=== Directions ===
Retype only the lines from the top of the records to the line with "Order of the", including that line but none of the pictures.

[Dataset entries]
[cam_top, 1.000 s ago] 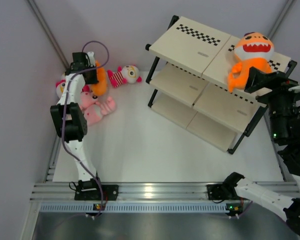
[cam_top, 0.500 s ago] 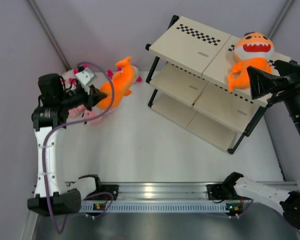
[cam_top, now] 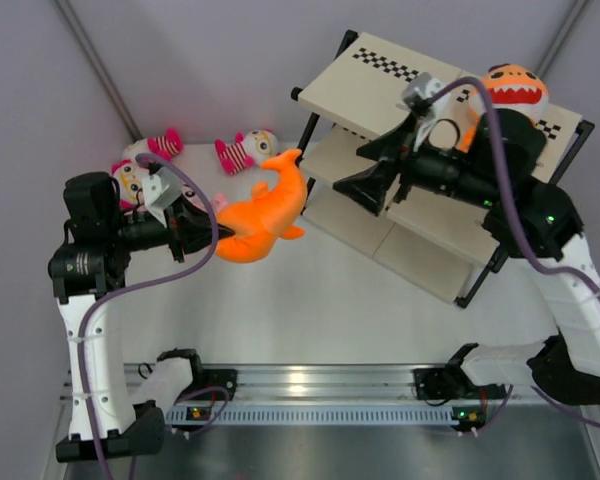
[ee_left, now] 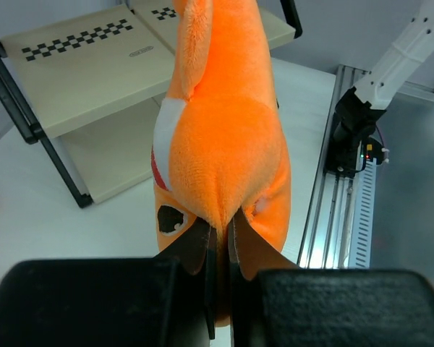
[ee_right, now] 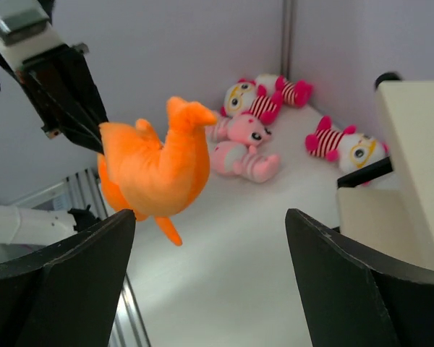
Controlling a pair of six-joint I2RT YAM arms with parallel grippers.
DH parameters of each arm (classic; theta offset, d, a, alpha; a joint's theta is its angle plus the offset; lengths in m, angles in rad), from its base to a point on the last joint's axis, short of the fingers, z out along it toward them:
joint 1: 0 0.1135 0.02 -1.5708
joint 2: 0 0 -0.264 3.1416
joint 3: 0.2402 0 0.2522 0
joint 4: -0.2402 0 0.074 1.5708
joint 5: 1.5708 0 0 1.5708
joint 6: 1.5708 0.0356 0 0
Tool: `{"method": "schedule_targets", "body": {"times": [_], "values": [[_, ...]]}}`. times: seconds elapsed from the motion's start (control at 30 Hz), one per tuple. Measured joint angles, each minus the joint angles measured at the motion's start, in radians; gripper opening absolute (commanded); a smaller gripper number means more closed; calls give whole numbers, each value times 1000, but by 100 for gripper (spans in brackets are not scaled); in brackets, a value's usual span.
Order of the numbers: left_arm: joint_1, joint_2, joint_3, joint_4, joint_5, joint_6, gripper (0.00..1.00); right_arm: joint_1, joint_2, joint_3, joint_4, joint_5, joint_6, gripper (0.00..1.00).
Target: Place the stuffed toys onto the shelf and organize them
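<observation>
Left claw (cam_top: 187,236) was clenched on the head end of the orange plush shark with a white belly (cam_top: 265,212), which had come up off the white worktop (cam_top: 310,300) and out from the toy pile, hanging mid-air near the cream three-tier shelf with a black tube frame (cam_top: 380,85). Right claw (cam_top: 372,172) had swung in over the shelf, jaws spread, empty, facing it. Likely a handover; the second orange shark (cam_top: 508,95) already sat on the top board, striped dolls (cam_top: 242,150) not yet shelved

White arms (cam_top: 83,350), black joints (cam_top: 85,262); purple cables (cam_top: 497,140).
</observation>
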Motion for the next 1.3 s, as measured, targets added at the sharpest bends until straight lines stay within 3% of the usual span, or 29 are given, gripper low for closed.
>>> {"method": "schedule_targets", "body": {"times": [0.3, 0.63, 0.7, 0.73, 0.77, 0.8, 0.87, 0.9, 0.93, 1.13, 1.3], "values": [[-3, -21, 11, -9, 50, -23, 0, 121, 132, -50, 64, -26, 57, 91], [-3, -17, 41, -11, 60, -24, 0, 174, 165, -58, 121, -54, 66, 79], [-3, -14, 60, -10, 70, -24, 0, 176, 182, -68, 131, -55, 75, 63], [-3, -13, 67, -11, 71, -24, 0, 177, 188, -72, 135, -55, 80, 24], [-3, -13, 71, -11, 71, -25, 0, 177, 196, -77, 143, -56, 80, 5], [-3, -13, 71, -10, 69, -25, 3, 178, 200, -77, 148, -60, 91, 0], [-3, -10, 70, -11, 60, -23, 50, 186, 203, -77, 153, -61, 101, 0], [-3, -8, 70, -10, 45, -21, 90, 188, 200, -77, 159, -55, 101, 0], [-3, -6, 70, -10, 24, -19, 99, 188, 196, -77, 163, -45, 101, 0], [-5, 20, 65, -12, -274, -42, 99, 196, 169, -28, 134, 196, 26, 0], [-4, 95, 90, -10, -580, -101, 99, 196, 143, 60, 172, 425, -177, 0]]}}
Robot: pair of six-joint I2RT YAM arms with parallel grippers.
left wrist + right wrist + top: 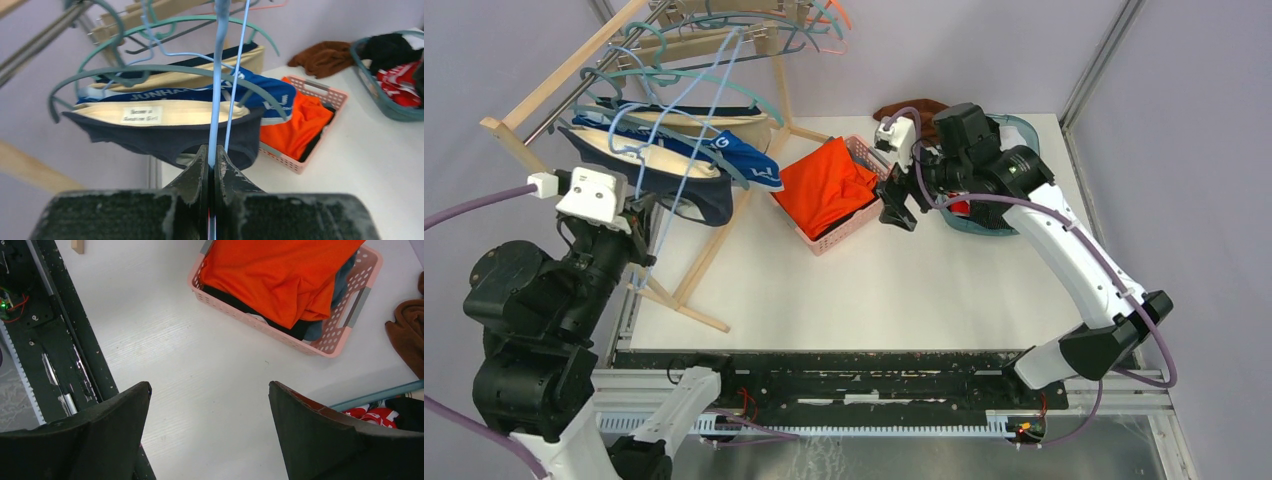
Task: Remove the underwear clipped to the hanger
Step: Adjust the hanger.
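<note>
- Left wrist view: the left gripper point(212, 156) is pinched tight on a thin light blue strand point(218, 100), not on cloth, just below the underwear point(165, 137).
- The underwear hangs in a bunch under the teal hangers point(150, 68) on the wooden rack point(524, 105), over at the left edge of the table point(874, 300).
- Right gripper point(207, 405) is spread wide with nothing in it, over bare table near the pink basket point(320, 347) and well apart from the rack.
- My worry: tug that strand and I reckon the whole tangle of hangers comes along, or the rack tips, and the clips don't let go.
- Nothing's steadying the rack either.
- Waistbands run long-ways side to side in that wrist view, roughly level, and the crotch ends droop down toward the fingers.
</note>
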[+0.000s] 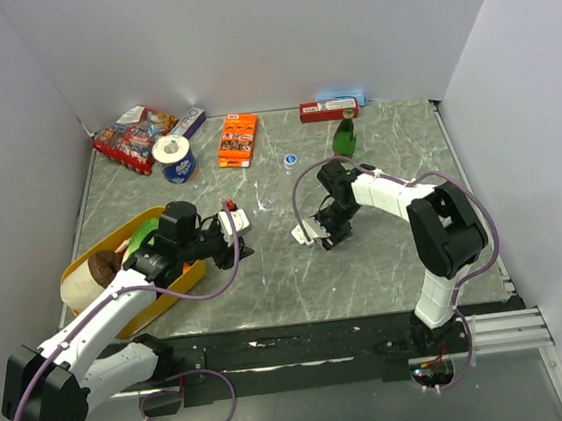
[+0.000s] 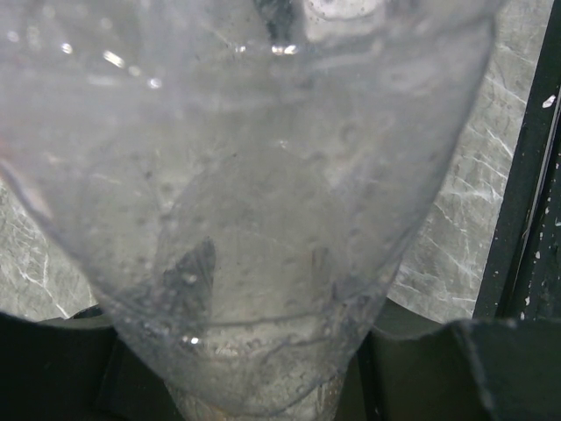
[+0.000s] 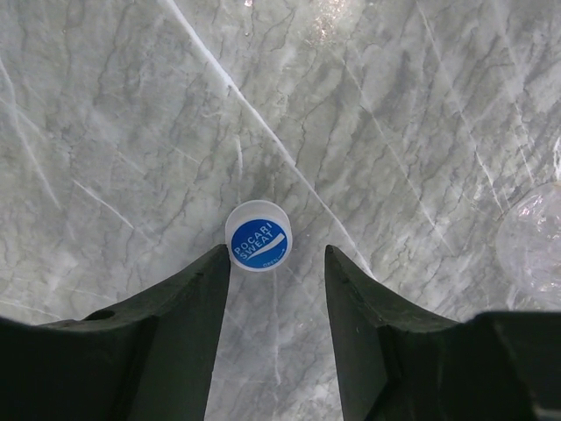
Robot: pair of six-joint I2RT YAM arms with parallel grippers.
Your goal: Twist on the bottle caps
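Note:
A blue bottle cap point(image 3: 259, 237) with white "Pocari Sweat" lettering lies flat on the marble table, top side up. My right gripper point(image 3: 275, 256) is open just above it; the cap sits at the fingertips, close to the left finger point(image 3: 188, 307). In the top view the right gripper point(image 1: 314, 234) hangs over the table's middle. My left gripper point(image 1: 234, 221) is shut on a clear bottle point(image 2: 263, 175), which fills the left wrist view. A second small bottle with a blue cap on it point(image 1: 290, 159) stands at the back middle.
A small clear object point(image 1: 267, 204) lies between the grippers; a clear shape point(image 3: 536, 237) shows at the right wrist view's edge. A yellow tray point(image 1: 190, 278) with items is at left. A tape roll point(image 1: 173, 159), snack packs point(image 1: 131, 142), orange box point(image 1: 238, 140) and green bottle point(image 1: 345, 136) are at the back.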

=== The answer ===
[cam_top, 1.000 s ago] 
[cam_top, 0.500 s ago] 
[cam_top, now] 
[ee_left, now] 
[ee_right, now] 
Controlling a pair of six-joint I2RT YAM arms with parallel grippers.
DH parameters of each arm (classic; theta offset, d, a, alpha; a joint's theta is its angle plus the offset; lengths in m, angles in rad), from its base to a point on the last joint's axis, short of the fingers, z out along it toward them:
joint 1: 0 0.1135 0.02 -1.5708
joint 2: 0 0 -0.264 3.1416
joint 3: 0.2402 0 0.2522 0
joint 4: -0.2402 0 0.074 1.5708
joint 5: 1.5708 0 0 1.5708
joint 6: 1.5708 0.0356 0 0
Tool: `{"method": "schedule_targets", "body": {"times": [_], "values": [[_, ...]]}}`. times: seconds elapsed from the motion's start (control at 30 Hz), one per tuple. Measured joint angles, each minus the joint angles measured at the motion's start, in radians; gripper opening absolute (commanded); a smaller gripper number means more closed; calls give whole numbers, each value times 1000, but by 100 for gripper (spans in brackets are not scaled); in brackets, a value's usual span.
Order of the numbers: left_arm: joint_1, joint_2, joint_3, joint_4, joint_5, joint_6, gripper (0.00..1.00); right_arm: joint_1, joint_2, joint_3, joint_4, joint_5, joint_6, gripper (0.00..1.00).

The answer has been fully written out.